“That is true. I wish some one had reminded me of that fact last evening. I'll let the steamer go, and if I do not decide to go with you, I'll take the next boat. But now, as to our drive, I think I would rather have it after I had some breakfast, because I begin to feel faint, having eaten nothing for twenty-four hours.”

Clarence sat down to a very nice breakfast, but did not succeed in eating it. He had no appetite. All food was distasteful to him. They had their drive and dinner, and he managed to get some sleep. This, however, did not refresh him, and he felt no better. Still, he decided to go to see his “bonanza,” and talk with the men who wished to buy the mines. If he did not sell them, Fred thought stamp mills ought to be put up, as the ore heaps were getting to be too high and too numerous and very rich.

Clarence devoted that day to writing letters. He wrote to his mother, Alice and Everett, to George, Gabriel and Victoriano; but his longest letters were to Mercedes and Don Mariano.

On the following day he and Fred took the stage for Yuma. When they reached that point, the river boat was about to start, thus Clarence and Fred lost no time in going up the river to their mines. But as the navigation up the Colorado River, above Fort Yuma, was rather slow, having to steam against the current following the tortuous channel of that crooked, narrow stream, and the mines were more than three hundred miles from Yuma (about thirty from Fort Mojave), they did not arrive as soon as they would have wished, and Clarence had been stricken down with typhoid fever before they reached their camp.

CHAPTER XXX.—Effect of Bad Precept and Worse Example.

The whir of threshing machines was heard in the valleys of the Alamar rancho, and wagons loaded with baled hay went from the fields like moving hills.
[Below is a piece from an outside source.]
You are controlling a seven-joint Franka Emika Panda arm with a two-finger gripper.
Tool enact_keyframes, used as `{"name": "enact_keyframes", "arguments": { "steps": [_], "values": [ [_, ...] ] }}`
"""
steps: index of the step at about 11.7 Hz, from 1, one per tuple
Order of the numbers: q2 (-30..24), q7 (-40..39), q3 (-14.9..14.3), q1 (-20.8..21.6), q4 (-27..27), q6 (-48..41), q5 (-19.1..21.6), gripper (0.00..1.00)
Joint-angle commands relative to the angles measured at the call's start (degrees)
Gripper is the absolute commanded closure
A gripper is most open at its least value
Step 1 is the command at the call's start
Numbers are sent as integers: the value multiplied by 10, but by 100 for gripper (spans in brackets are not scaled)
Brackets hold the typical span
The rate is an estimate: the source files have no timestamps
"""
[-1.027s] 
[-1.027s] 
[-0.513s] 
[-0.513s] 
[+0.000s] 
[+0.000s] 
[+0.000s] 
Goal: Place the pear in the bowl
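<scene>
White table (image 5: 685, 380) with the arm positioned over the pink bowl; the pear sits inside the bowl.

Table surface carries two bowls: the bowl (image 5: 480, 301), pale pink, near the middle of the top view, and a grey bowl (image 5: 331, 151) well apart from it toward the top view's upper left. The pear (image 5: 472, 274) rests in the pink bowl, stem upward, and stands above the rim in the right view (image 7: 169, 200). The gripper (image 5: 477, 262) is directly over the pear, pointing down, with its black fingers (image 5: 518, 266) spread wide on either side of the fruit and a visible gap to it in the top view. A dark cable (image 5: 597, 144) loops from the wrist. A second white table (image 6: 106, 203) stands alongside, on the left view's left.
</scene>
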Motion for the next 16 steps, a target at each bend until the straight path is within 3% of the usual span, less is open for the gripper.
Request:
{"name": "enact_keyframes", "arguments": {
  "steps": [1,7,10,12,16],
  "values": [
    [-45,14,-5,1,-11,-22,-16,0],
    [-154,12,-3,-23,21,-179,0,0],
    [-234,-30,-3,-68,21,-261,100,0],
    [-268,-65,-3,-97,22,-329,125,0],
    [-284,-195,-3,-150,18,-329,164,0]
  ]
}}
The season had been good, and the settlers, forgetting their past conduct, were beginning to calculate on the well-known good nature and kind heart of the Don, to get their lands by purchasing them from him at a low price and easy terms when he got his patent.
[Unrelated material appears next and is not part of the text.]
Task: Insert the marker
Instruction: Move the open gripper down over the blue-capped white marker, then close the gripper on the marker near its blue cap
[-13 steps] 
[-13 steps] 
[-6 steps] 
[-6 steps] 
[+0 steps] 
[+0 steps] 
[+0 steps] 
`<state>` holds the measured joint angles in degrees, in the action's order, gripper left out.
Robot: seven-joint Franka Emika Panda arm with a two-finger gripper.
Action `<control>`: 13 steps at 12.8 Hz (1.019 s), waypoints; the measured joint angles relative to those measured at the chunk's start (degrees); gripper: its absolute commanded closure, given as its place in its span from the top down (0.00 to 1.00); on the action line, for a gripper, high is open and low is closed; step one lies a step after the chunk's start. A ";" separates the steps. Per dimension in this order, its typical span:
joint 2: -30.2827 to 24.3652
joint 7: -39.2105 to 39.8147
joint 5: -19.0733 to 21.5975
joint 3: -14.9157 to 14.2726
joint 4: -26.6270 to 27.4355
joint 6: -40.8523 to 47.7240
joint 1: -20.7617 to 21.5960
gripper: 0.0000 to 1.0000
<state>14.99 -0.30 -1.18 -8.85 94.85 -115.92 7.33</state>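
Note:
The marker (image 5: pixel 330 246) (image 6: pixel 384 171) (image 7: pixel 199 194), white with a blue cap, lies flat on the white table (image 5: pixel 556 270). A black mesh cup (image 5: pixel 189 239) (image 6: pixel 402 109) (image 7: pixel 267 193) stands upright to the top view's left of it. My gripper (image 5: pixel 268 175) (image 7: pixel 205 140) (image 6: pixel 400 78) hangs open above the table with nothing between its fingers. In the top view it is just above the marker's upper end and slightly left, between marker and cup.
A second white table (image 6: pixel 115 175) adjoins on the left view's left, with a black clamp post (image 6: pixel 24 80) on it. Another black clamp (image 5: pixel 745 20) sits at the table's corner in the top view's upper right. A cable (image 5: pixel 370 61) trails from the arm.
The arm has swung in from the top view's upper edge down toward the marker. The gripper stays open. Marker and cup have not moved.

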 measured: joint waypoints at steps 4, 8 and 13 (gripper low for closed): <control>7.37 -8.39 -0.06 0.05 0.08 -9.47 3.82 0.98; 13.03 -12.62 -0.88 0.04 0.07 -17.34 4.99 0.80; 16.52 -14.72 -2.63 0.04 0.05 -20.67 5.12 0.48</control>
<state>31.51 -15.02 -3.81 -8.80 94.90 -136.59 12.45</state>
Gasbang and Mathews were the only ones who still slandered the entire Alamar family, in the vilest language, having for their instigator and legal adviser the little lawyer, Peter Roper, protegé of Judge Lawlack and partner of Colonel Hornblower.
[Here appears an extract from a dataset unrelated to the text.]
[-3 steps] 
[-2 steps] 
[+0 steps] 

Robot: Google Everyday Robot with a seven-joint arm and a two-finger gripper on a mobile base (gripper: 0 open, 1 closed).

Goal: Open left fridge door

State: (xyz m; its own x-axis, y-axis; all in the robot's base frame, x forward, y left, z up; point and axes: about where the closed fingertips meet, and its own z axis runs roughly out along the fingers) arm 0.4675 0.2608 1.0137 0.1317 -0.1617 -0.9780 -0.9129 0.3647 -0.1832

Everybody in San Diego knew that Roper had made for himself a most discreditable record, unblushingly vaunting of his degradation, but because he managed first to become a partner to the pompous Colonel Hornblower, and then—“for some secret service unexpressed”—to be a special favorite of Judge Gryllus Lawlack, Roper was not only tolerated but well treated. Even among the respectable people of San Diego Roper had clients who, when he was intoxicated, or when he was obliged to keep his bed because, as it often happened, he had been too severely whipped in some drunken brawl, would patiently wait for him to get sober and on his feet again. Why did those respectable people employ such a low, disreputable character? strangers in town asked. The answer was: “Because Roper says he has so much influence with the Judge?” And verily Roper, intoxicated or sober, won his cases, for when in ignorance of the law, he made any mistakes, which he generally did, being only an amateur lawyer, the Judge, with his rulings, would remedy the harm done, thus unwittingly, or not, assisting Roper, giving him a seemingly good cause to boast that he had retained the Judge, and by so boasting get clients. Of course, many of Judge Lawlack's decisions were constantly reversed, but the serene majesty of the law in his Honor's breast was not in the least disturbed by this; on the contrary, he spoke jestingly about being constantly reversed, and said jokingly to lawyers that if they desired to win their suits they should not wish him to decide in their favor, as the Supreme Court was sure to reverse him.

Nevertheless, on the strength of his vaunted influence with the Judge, Roper had gone to the Alamar rancho to solicit the patronage of the settlers. He was willing to take contingent fees, he said, as he was sure to win.

“But what if your friend, the Judge, is reversed, as he always is?” Roper would be asked.